Idea Sheet 12/9/2019

Posted by admin on December 9, 2019 Prep | Tags: , , , , | No comments

What is your drunk food? – Nothing ground breaking here but you will get passionate responses. I was out last night and all I wanted was Taco Bell. I had to have two bean burritos, a soft taco and a Diet Mt Dew. Of course, what I really wanted was In-n-Out but it was after 1am and so then I went to the back up plan and it was delicious.

No Response “Alicia and I have been dating for two years. We’re both are divorced. We don’t live together and we remain pretty independent but we are in a committed relationship. Friday, I asked if her she wanted to meet after work and she was non-committal. She said she wanted to get a workout in, so on and so forth. Just the way she said it was unusual…I don’t know why. It just did. She told me to text her when I was done and we’d try and figure something out. An hour passes and I text her. No response. I wait another 15 and I call her. No response. She doesn’t get back to me until almost 10:30. I’m like, WTF?!?!? She finally admits that she didn’t workout, instead she met a male co-worker for drinks. She told me they were sharing ugly divorce stories. I asked, “Why didn’t you respond?” She said that she didn’t notice right away and didn’t want to be rude. Obviously, you know what’s going through my mind. She said nothing happened and that’s she allowed to have male friends. Um, yeah, but ya don’t think this smells a little fishy?

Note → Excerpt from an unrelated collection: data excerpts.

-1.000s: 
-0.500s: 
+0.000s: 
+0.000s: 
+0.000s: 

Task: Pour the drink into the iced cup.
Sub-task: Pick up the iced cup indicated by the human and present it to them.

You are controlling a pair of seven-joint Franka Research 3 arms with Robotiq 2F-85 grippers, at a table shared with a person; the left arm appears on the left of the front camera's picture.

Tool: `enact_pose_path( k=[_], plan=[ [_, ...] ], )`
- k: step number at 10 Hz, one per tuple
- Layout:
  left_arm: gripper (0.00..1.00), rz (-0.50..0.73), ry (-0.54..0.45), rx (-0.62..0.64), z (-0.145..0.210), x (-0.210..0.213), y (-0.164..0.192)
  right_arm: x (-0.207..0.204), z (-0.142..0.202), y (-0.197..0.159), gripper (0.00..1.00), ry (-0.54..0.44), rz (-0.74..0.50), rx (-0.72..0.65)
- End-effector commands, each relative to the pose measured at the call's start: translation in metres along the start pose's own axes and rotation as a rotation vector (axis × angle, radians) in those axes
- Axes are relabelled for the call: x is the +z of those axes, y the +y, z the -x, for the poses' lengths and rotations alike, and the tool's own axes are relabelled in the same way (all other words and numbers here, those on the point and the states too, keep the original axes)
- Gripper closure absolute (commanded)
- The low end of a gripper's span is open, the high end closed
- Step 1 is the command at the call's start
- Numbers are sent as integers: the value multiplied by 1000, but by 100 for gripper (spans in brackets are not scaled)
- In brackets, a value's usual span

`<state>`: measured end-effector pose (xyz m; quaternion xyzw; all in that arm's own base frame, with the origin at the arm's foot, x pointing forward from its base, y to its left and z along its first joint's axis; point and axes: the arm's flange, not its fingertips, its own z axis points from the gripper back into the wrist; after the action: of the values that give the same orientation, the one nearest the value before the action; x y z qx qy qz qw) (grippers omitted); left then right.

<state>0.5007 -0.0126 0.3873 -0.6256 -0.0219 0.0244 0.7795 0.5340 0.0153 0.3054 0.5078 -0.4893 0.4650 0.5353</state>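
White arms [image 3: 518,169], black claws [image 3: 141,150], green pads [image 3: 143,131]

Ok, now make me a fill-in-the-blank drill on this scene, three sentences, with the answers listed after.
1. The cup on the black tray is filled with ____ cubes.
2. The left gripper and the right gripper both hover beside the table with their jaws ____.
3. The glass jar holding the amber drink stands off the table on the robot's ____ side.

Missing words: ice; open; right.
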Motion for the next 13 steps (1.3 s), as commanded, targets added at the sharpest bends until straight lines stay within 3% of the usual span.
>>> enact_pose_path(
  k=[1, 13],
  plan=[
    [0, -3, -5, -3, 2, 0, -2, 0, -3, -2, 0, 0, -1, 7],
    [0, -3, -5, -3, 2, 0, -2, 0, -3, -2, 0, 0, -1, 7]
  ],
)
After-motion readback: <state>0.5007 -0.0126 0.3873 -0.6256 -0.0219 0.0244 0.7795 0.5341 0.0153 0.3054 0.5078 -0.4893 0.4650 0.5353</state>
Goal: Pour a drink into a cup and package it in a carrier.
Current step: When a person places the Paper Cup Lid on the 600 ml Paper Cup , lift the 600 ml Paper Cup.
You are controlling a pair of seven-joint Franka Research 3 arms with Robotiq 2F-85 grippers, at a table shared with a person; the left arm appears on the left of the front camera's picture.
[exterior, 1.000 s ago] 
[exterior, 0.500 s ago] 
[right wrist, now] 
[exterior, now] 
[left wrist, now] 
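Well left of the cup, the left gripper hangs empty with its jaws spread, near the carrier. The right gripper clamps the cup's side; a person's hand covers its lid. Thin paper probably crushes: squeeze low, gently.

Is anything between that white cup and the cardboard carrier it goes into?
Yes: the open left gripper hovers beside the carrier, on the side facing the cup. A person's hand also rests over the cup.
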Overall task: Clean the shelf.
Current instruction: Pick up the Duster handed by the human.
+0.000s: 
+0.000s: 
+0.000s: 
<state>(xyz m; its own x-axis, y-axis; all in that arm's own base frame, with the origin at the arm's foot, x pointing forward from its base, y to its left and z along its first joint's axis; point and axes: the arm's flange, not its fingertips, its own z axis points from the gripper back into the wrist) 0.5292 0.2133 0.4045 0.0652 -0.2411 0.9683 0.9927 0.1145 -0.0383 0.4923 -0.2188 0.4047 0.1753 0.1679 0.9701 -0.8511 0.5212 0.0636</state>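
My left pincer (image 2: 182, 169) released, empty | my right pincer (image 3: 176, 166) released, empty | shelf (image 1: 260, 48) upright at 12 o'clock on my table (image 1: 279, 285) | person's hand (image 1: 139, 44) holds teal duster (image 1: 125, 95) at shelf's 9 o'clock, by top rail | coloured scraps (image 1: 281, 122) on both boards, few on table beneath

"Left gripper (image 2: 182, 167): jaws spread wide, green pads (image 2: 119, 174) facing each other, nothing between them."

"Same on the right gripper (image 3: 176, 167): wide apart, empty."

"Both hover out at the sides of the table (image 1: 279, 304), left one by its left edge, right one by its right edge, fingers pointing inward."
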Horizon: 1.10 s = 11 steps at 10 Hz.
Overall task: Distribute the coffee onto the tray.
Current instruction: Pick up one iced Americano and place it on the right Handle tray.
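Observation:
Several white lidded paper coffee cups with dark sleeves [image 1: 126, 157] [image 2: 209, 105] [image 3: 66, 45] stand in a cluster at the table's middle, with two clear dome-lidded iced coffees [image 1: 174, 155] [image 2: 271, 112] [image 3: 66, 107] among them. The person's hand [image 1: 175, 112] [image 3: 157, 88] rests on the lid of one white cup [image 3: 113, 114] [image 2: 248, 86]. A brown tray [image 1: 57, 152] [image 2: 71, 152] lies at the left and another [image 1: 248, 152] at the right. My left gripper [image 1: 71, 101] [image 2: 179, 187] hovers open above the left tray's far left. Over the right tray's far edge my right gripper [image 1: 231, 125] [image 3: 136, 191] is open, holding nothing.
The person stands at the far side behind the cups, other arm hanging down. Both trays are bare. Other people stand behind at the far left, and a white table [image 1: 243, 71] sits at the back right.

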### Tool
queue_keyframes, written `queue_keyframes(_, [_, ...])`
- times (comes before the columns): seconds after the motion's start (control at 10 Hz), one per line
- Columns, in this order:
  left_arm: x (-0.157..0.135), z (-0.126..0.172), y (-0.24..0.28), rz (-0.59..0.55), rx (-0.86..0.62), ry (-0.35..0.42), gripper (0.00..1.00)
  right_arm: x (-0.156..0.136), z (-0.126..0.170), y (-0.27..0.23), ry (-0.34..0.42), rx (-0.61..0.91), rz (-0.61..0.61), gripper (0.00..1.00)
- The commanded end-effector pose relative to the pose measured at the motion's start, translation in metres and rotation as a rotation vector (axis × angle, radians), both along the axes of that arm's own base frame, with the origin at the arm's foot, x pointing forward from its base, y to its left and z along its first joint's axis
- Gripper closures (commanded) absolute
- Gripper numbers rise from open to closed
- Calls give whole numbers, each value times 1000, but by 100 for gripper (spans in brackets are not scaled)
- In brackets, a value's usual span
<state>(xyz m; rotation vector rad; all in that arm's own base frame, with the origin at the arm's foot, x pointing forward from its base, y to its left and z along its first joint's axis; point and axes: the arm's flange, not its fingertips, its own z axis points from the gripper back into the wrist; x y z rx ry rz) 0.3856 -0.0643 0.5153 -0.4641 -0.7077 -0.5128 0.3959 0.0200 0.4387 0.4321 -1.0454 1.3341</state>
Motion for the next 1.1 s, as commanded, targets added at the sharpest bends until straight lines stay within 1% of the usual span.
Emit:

Things Men Say That Women Hate – I came across this article while scrounging about the inter webs and it listed things men say that women absolutely can’t stand. For example, “I can’t believe you at the whole thing!” Jesus, my wife would straight up fork stab me for that one. How about the word, “Moist?” It’s listed as well.

  • Later, flip it what do you say that infuriates your man?
  • In your relationship, what is the trigger word or phrase that indicates there’s going to be a throw down?

Smoking Around a Pregnant Woman – Now, in Nevada, you can still smoke, for the most part, anywhere you choose…so, this may not fully apply. I was at a PT’s Pub and you can smoke in the bar. The server…not bartender…but server was at least seven months pregnant. She’s gotta work. I get it. At times, if I’m drinking, I like to have a smoke. I see that she’s with child so I refrain. But, there were plenty of other people enjoying their Marlboro Reds and puffing away. Is that on the mother-to-be? The argument could be made that she shouldn’t be working a job that could bring harm to her unborn child. The customer came in and is allowed to smoke…and he/she ain’t raisin’ that child…why should they care? Or, maybe ya don’t light up, ya degenerate, and this one time let the mother breathe some clean air, she’s got mouths to feed.

Hair Vegas – We had a local magician, Murray Sawchuck on and he has some very recognizable hair. How about an online March Madness type bracket for Best Hair of Vegas. Mane Madness is dumb but something like that. You could use Fox 5 weatherman Ted Pretty (bald), Raiders owner Mark Davis, attorney Farhan Naqvi…etc. Do online voting…get a SuperCuts or some other hair-related entity to sponsor it.